Écrit par : Feuilly | 24/08/2008
Je pense aussi au message de paix porté par le très beau roman d'Hubert Haddad "Palestine" dont nous parlions l'autre jour. C'est vrai que tous ces petits signes mis bout à bout sont d'une colère qui chante l'olivier... Nous aurions envie de dire : plus de murs, plus de frontières, plus de fractures... Il faut que l'autre existe, le découvrir, vivre avec lui, l'entendre plutôt qu'entendre la violence des armes... Se réconcilier...Peut-être inventer une autre manière de construire la paix...
Écrit par : Christiane | 24/08/2008
Je l'ai acheté cette semaine.
Écrit par : Feuilly | 24/08/2008
J'aime bien que vous ayez ce tourment.
Les peuples juif et arabe ont du mal à porter leur histoire religieuse.

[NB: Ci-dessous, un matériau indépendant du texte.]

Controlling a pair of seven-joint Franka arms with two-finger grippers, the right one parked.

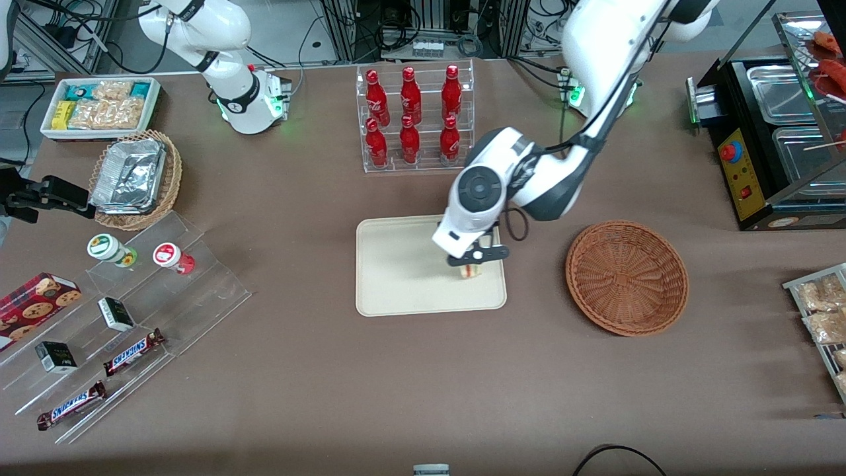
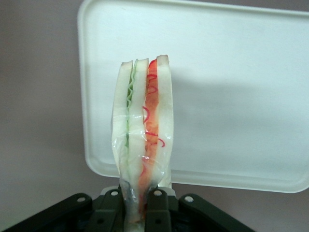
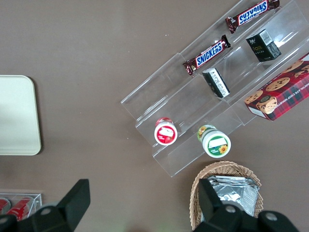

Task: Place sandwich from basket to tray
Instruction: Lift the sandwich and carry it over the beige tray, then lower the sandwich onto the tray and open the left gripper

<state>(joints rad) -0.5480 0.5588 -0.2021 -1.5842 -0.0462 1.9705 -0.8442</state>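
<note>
Since the wrist view sits closest, we start there: the gripper (image 2: 138,205) is clamped on the sandwich (image 2: 142,130), its black fingers (image 2: 158,212) pinching the wedge at its base. We see the sandwich edge-on and upright: three pale bread slices wrapped in clear film, a thin green leafy stripe between two of them, and a wider red-orange stripe with red curls between the other two. It stands out over a corner region of the tray (image 2: 231,96), which is plain cream with a low rounded rim.

From the front view, we find the gripper (image 1: 473,259) over the tray (image 1: 403,271), at the tray's edge toward the working arm's end of the table, with the sandwich (image 1: 470,270) showing just under it as a small pale block with a red stripe. Whether the sandwich touches the tray surface or hangs just above it, we cannot tell. The basket (image 1: 626,277), reddish-brown woven wicker, sits beside the tray toward the working arm's end, apart from it, with nothing in it. Farther from the front camera stands a clear rack of red bottles (image 1: 414,119).
</note>
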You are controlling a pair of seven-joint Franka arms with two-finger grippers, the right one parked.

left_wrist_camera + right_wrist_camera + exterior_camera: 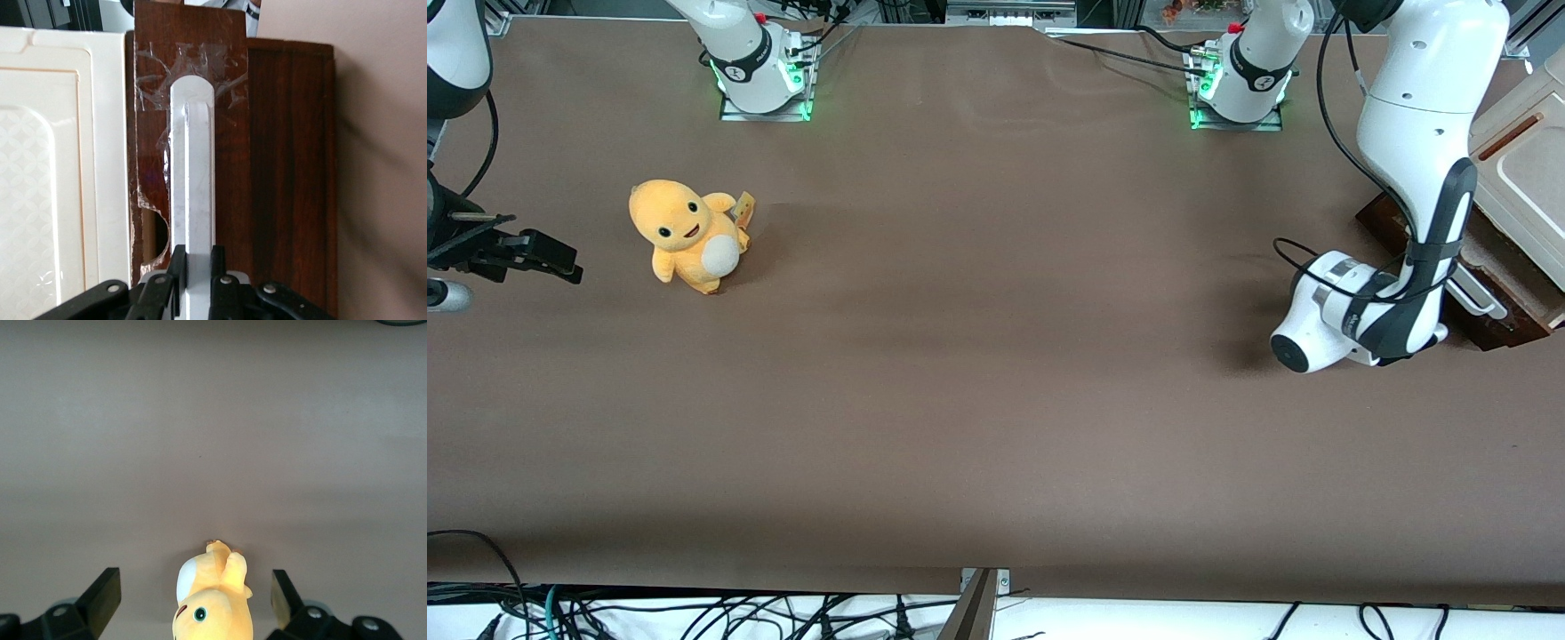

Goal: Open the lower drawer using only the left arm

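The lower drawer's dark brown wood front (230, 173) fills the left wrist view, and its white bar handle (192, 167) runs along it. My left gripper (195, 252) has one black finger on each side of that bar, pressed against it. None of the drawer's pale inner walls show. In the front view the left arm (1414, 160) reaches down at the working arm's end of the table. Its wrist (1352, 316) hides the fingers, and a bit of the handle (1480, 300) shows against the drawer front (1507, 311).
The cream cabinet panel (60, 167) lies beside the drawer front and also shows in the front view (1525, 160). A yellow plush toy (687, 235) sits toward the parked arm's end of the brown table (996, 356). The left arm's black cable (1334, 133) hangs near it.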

Dieu est comme une faille entre eux...
Et cette terre,de Palestine, à l'origine semi-déserte qui a vu se succéder les turcs, puis les anglais, puis les israëliens. Le monde arabe derrière les uns, l'Amérique et une bonne partie de l'Europe derrière les autres...

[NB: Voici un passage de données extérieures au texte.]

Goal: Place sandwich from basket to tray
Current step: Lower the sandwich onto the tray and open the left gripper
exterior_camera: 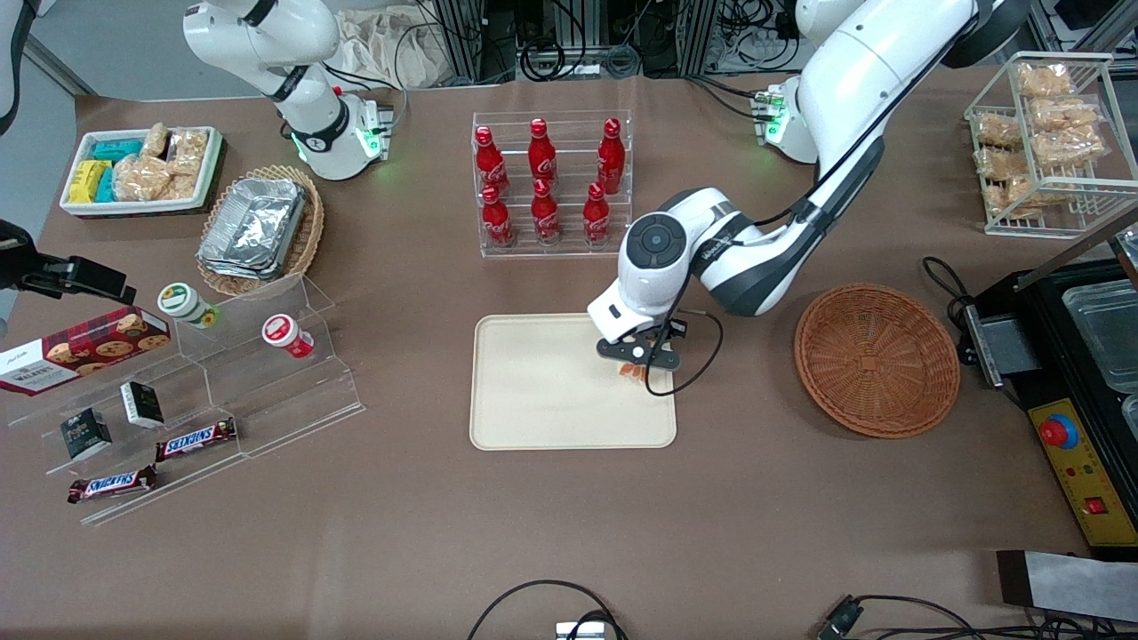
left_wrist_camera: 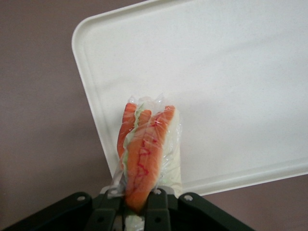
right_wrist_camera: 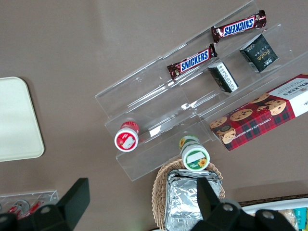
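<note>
My gripper (exterior_camera: pixel 642 356) hangs over the cream tray (exterior_camera: pixel 533 391), above the tray's edge that lies nearest the basket. It is shut on the clear-wrapped sandwich (left_wrist_camera: pixel 147 149), whose orange, green and cream layers stick out from between the two dark fingers (left_wrist_camera: pixel 159 209). A bit of the sandwich (exterior_camera: pixel 633 370) peeks out under the gripper in the front view. In the wrist view the sandwich points toward the tray (left_wrist_camera: pixel 226 86); I cannot tell whether it touches it. The round reddish-brown wicker basket (exterior_camera: pixel 877 359) lies beside the tray, toward the working arm's end of the table, with nothing in it.
A clear rack of red cola bottles (exterior_camera: pixel 551 182) stands farther from the front camera than the tray. A clear stepped shelf (exterior_camera: pixel 196 391) with snacks and a foil-container basket (exterior_camera: pixel 260 229) lie toward the parked arm's end. A black machine (exterior_camera: pixel 1067 373) sits near the wicker basket.
</note>
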You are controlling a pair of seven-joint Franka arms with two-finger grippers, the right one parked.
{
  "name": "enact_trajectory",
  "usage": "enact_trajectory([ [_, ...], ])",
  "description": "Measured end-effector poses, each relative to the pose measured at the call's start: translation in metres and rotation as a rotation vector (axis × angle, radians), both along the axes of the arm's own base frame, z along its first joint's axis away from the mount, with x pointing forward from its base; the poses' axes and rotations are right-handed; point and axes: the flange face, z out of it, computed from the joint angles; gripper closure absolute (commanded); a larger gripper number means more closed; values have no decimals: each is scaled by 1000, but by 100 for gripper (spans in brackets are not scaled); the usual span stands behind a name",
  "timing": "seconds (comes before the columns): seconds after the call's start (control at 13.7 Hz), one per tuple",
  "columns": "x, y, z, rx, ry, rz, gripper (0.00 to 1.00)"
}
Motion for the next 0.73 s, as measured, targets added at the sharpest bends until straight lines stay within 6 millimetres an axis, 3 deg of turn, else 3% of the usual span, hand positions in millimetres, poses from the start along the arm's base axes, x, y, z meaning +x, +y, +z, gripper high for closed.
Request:
enact_trajectory([
  [0.29, 8, -3, -11, -3, 2, 5, 92],
  [0.58, 12, -8, -35, 29, -22, 28, 92],
  [0.73, 11, -16, -46, 33, -23, 29, 84],
])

Et ces morts, ces bombes, ce terrorisme...ces maisons détruites, ces murs qui séparent , ces check-points grillagés, ces villages divisés... Ces deuils des deux côtés... La peur...la haine...
Et cette Europe "chrétienne" , dit-on- bien pressée de régler le problème de cette façon à la fin de la guerre.

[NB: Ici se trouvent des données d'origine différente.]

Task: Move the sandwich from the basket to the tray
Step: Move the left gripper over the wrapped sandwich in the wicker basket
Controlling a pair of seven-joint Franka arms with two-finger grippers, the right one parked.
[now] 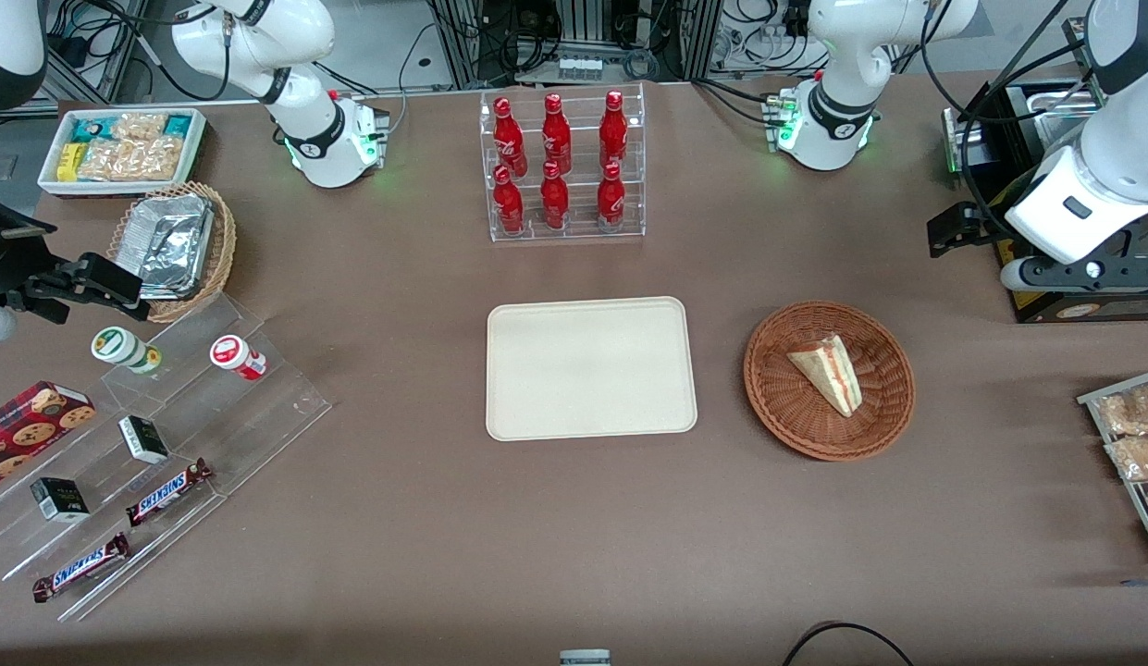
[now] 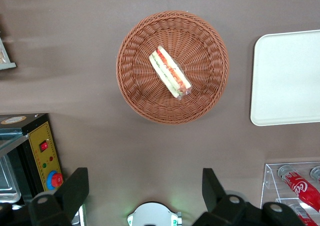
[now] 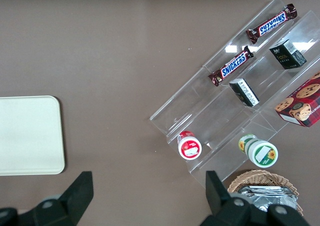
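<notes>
The sandwich, a pale wedge with red and green filling, lies in the round reddish-brown basket. The cream tray lies flat beside the basket, toward the parked arm's end, with nothing on it. My left gripper hangs high above the table, farther from the front camera than the basket and toward the working arm's end. It is open and holds nothing. The left wrist view shows its spread fingers, the sandwich, the basket and part of the tray.
A clear rack of red bottles stands farther back than the tray. A black box with a yellow panel sits under my gripper. A wire rack of bagged snacks is at the working arm's end. An acrylic stepped shelf is at the parked arm's end.
</notes>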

Que de sang versé au nom de Dieu ! Cela ne donne pas envie d'être croyant...ni de vivre sur cette terre.
Mais la façon dont vous pesez ce rétrécissement continuel de la terre pour les palestiniens est juste.
Nous sommes un peu écartelés ce soir par deux fils de discussion un peu"étrangers l'un à l'autre. Cela donne une drôle d'impression que nous ne connaîtrions pas dans une vraie conversation, hors blogue. Je crois qu'on parlerait de l'un ou de l'autre...pas des deux en même temps... et puis il y aurait moins de temps entre nos questions et nos réponses. Internet a aussi ces check-points et ses attentes, heureusement pacifiques..;mais comme on fait autre chose entre ces temps d'écriture, parfois quand la parole de l'autre revient il faut se concentrer sur ce qu'on était en train de dire...
Demain, justement, à trois, nous brisons un tabou ! Sur le blogue de ma ville, très vivant, je me suis fait deux amis, aussi différents que le jour et la nuit, et nous échangeons passionnément nos points de vue depuis des mois sur écran. Une belle amitié s'est mise en place qui amuse beaucoup les audoniens qui fréquentent le blog. Et bien demain nous avons décidé de nous retrouver dans un café et de bavarder en vrai !!!
Écrit par : Christiane | 25/08/2008
Belle initiative, en effet. Que vos échanges soient fructueux.
Écrit par : Feuilly | 25/08/2008
J'ai entendu parler de Barag lors de la diffusion de " Iron Wall " par France Palestine. Contrairement à ce que l'on pourrait croire depuis chez nous, il y a des Juifs qui ne sont absolument pas d'accord avec la politique de leur pays notamment concernant la Palestine. J'en connais même qui militent pour la Palestine.
Pour en revenir à la résistance passive, les mères de la Place de Mai nous en ont donné un exemple extraordinnaire en tournant un jour par semaine en silence et sans provocation des années durant. La force d'inertie est souvent plus efficace que la force tout court parce qu'elle s'inscrit dans le temps et dans les esprits. L'exemple de Barag en est l'illustration. En résistant aux portes de Naplouse, elle s'est inscrite dans un phénomène de proximité, puis de connaissance, puis d'échange et de tempérance avec entre les deux partis en présence. Il n'y a que la constance qui peut permettre ce genre d'évolution.
Écrit par : Aédia | 25/08/2008
Oui, la constance et la ténacité, à la longue, doivent porter des fruits.